Yet somehow, despite these precautions, there seems to be something in the air that indicates they will not be needed. Press and police estimate more than four hundred thousand present on this day that belongs to Orrin Knox and Edward Jason, yet with no visible exceptions they seem to be almost on picnic, so happy and relaxed do they look and sound. Even NAWAC’s banners are good-natured, and this seems to put the final touches on it:
Orrin and Ted: the Unbeatables … Hey, hey, great day! Bad times, go away! … Ted and Irrin have got us Roarin’ … We’ll have peace tomorrow and no more Sorrow …
Presently from far off there comes the sound of sirens, hailed with a great roar of greeting and approval. The sleek black limousine from Spring Valley comes along Constitution Avenue in the center of its police motorcycle escort, turns into the Monument Grounds and proceeds slowly to the foot of the obelisk.

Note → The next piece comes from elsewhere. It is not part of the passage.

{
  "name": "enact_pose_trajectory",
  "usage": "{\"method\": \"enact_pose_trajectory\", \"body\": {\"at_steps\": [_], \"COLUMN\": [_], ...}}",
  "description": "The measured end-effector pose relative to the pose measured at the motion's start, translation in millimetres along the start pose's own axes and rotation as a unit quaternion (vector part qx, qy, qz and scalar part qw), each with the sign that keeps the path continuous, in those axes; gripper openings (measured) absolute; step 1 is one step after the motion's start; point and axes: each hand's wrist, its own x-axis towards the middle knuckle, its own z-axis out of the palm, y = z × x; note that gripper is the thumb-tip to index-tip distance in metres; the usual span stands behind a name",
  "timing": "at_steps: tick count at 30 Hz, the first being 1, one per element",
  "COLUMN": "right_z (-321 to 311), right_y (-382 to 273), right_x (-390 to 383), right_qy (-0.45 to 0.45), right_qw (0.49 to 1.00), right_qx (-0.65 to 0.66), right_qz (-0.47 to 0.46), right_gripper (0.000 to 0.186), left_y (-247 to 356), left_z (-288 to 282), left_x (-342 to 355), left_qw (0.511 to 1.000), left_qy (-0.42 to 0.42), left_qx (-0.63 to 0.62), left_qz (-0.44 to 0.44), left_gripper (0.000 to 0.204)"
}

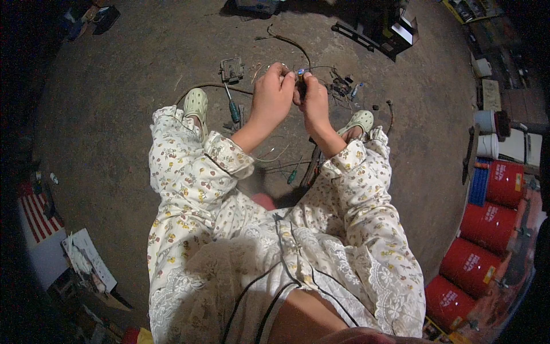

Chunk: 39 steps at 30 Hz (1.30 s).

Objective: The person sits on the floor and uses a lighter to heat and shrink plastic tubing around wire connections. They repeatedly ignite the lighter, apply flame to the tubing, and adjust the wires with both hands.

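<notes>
My left hand and my right hand meet above the floor between my feet, fingers bent and pinched close together. Between the fingertips shows a small dark piece with a blue and whitish end; its kind is too small to tell. The left fingers hide whatever they pinch. Just beyond the hands, a dark cable with frayed ends lies curved on the floor. To the left is a grey metal box-like part, with a green-handled screwdriver below it. Several small dark parts and wires lie to the right.
A smaller green-handled tool lies between my legs beside dark cables. Several red drums line the right side, near white buckets. A black metal frame stands at the far right. Boards lean at the left.
</notes>
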Motion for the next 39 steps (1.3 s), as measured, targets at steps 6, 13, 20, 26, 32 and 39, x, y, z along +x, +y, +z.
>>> {"method": "enact_pose_trajectory", "body": {"at_steps": [6, 13, 20, 26, 32, 39], "right_z": [0, -7, -11, -13, -20, -22], "right_y": [-1, 5, 9, 5, 10, 11], "right_x": [0, 5, 7, 7, 13, 15], "right_qy": [0.017, 0.076, 0.105, 0.136, 0.166, 0.205], "right_qw": [1.0, 0.997, 0.994, 0.99, 0.984, 0.972], "right_qx": [0.009, 0.003, 0.005, 0.022, 0.052, 0.108], "right_qz": [0.008, 0.0, -0.01, 0.025, 0.021, 0.028], "right_gripper": [0.042, 0.041, 0.04, 0.041, 0.039, 0.037], "left_y": [-2, 3, 2, 1, -4, -5], "left_z": [1, 1, 2, 2, 2, 3], "left_x": [0, -1, -1, -2, 0, 1], "left_qw": [1.0, 1.0, 1.0, 1.0, 1.0, 1.0], "left_qy": [-0.002, -0.011, -0.012, -0.013, -0.014, -0.011], "left_qx": [-0.015, -0.005, -0.001, -0.005, -0.001, -0.024], "left_qz": [-0.01, -0.018, -0.019, -0.023, -0.016, -0.016], "left_gripper": [0.015, 0.015, 0.015, 0.015, 0.015, 0.016]}}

Two minutes later, more sirens, another great roar; the sleek black limousine from Dumbarton Oaks in the center of its police motorcycle escort comes along Constitution Avenue, turns into the Monument Grounds, proceeds slowly to the foot of the obelisk.
Out of their cars step the nominee for President and the nominee for Vice President, and their wives, and for a moment, in the midst of a wave of sound that seems to blot out the world, they stare at one another with a questioning, uncertain, hesitant yet friendly look. Then Orrin steps forward and holds out his hand, and as the picture flashes on all the television sets, a silence falls.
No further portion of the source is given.